**Task**:
Repeat the data verbatim, images excluded.

**Data extract**:
* * * * * * * * *
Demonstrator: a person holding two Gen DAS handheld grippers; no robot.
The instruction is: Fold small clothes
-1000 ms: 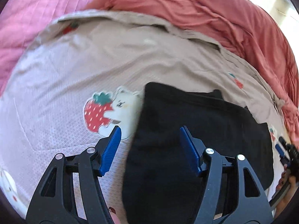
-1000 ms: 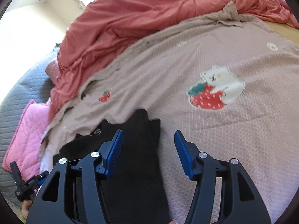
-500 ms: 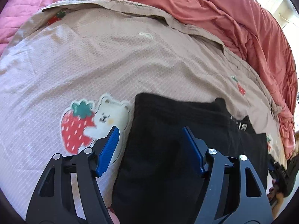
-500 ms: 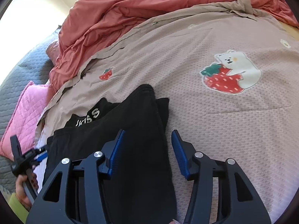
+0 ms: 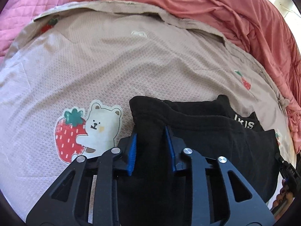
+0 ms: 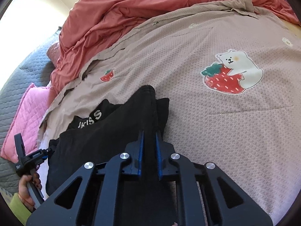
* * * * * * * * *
**Answer box**:
Demonstrator: a person holding two Gen DAS handheld grippers; no robot.
The instruction is: Fold small clothes
-1000 ms: 
-1000 ms: 
-500 ms: 
-500 ms: 
+0 ms: 
+0 ms: 

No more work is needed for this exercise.